Work order
Give again the lines of the data from its first line through the line with "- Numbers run". Change nothing.

---------- Entries supplied

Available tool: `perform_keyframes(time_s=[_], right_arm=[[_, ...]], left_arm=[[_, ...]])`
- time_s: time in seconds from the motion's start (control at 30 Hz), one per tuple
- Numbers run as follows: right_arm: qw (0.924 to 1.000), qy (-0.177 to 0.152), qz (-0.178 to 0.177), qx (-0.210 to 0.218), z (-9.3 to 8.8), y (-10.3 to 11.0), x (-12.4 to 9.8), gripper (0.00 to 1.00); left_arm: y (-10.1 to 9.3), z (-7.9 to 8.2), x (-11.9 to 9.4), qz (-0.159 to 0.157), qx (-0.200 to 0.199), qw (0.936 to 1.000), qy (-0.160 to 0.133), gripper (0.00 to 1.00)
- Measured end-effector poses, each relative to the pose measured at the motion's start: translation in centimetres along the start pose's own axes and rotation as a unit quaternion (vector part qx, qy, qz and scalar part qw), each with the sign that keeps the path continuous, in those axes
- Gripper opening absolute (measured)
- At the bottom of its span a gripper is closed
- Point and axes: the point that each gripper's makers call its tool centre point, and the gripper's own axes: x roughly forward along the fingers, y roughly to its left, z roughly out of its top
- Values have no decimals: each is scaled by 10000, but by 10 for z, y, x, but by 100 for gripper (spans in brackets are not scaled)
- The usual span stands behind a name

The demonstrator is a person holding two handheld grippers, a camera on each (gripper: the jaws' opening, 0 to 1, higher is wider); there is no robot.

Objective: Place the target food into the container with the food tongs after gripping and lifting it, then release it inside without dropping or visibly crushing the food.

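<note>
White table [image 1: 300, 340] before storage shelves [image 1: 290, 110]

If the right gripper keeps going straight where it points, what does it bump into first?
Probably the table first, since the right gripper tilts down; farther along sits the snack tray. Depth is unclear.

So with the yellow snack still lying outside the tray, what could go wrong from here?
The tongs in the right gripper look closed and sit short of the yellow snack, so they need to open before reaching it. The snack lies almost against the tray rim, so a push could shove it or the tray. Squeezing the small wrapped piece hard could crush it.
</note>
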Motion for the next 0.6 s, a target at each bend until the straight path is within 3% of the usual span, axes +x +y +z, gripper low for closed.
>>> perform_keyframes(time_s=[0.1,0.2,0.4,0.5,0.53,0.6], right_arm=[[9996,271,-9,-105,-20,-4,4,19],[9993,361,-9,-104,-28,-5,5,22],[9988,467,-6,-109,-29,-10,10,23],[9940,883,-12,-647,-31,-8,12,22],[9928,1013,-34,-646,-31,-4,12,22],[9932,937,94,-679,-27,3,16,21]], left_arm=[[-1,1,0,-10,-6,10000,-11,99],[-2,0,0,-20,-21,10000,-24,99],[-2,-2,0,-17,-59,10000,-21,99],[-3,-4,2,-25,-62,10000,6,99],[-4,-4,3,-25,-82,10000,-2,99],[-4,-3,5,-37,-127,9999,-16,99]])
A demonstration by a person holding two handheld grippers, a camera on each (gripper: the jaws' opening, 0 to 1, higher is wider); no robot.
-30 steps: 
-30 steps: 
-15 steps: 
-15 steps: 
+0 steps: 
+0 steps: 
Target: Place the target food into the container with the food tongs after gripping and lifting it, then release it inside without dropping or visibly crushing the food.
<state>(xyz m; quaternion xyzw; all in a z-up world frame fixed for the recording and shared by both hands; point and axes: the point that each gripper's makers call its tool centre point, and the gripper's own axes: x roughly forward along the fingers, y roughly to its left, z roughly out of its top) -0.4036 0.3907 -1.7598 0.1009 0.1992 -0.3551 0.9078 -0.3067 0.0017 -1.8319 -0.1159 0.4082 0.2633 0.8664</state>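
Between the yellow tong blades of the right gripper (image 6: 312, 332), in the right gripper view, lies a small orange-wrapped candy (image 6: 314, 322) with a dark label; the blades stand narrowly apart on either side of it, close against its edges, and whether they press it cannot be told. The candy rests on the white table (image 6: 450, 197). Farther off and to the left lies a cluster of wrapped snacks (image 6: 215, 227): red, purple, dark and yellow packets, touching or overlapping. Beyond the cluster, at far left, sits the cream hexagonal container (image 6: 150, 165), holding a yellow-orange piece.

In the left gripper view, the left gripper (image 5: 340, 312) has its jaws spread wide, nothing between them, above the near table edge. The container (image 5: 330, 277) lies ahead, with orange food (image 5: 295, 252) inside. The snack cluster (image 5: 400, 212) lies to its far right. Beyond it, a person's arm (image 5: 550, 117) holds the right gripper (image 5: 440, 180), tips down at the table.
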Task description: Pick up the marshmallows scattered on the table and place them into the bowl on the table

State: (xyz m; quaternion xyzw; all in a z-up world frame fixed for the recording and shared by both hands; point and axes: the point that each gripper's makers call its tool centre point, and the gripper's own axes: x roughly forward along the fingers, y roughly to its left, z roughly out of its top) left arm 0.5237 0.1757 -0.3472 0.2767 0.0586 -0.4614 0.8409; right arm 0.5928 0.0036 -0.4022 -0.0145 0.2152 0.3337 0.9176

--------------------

Answer box
Available tool: `perform_keyframes(time_s=[_], right_arm=[[_, ...]], left_arm=[[_, ...]])`
- time_s: time in seconds from the motion's start (control at 30 Hz), one per tuple
- Numbers run as follows: right_arm: qw (0.924 to 1.000), qy (-0.177 to 0.152), qz (-0.178 to 0.177), qx (-0.210 to 0.218), z (-9.3 to 8.8), y (-10.3 to 11.0), x (-12.4 to 9.8), gripper (0.00 to 1.00); left_arm: y (-10.1 to 9.3), z (-7.9 to 8.2), x (-11.9 to 9.4), qz (-0.159 to 0.157), qx (-0.200 to 0.199), qw (0.936 to 1.000), qy (-0.160 to 0.133), gripper (0.00 to 1.00)

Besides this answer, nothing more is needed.